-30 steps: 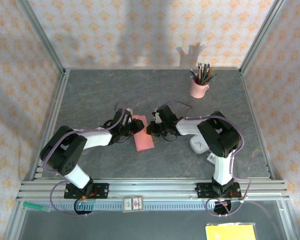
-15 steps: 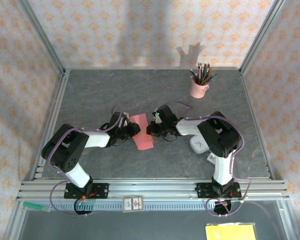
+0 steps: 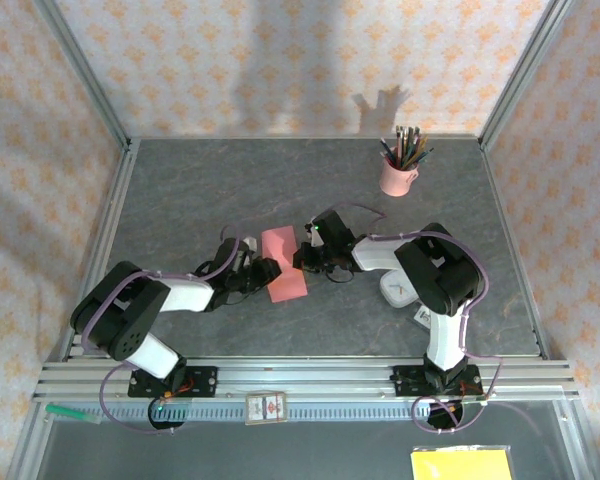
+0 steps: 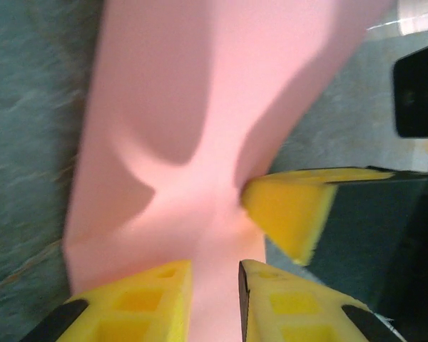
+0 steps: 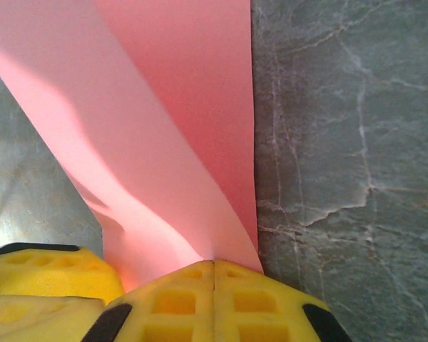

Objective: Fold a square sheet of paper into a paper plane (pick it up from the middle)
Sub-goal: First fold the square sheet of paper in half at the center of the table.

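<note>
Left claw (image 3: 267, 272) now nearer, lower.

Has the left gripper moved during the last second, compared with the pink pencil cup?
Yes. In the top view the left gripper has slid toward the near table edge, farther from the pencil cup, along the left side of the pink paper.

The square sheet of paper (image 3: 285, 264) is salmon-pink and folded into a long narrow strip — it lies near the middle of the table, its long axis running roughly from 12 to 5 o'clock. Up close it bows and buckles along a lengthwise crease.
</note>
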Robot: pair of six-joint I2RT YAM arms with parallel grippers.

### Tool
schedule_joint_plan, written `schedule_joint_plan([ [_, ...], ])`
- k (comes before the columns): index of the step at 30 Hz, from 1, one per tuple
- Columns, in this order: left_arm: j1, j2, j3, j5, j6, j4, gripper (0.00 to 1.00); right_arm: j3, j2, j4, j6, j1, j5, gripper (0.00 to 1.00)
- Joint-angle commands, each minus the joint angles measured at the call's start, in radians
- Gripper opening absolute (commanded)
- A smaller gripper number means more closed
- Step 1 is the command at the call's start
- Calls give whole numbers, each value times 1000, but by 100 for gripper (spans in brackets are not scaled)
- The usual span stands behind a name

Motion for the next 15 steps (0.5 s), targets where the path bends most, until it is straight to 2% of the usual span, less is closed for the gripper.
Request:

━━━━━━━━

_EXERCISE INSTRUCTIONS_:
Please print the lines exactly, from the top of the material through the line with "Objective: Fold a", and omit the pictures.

_TASK SOLUTION_:
-30 steps: 
-15 steps: 
+0 steps: 
+0 steps: 
+0 steps: 

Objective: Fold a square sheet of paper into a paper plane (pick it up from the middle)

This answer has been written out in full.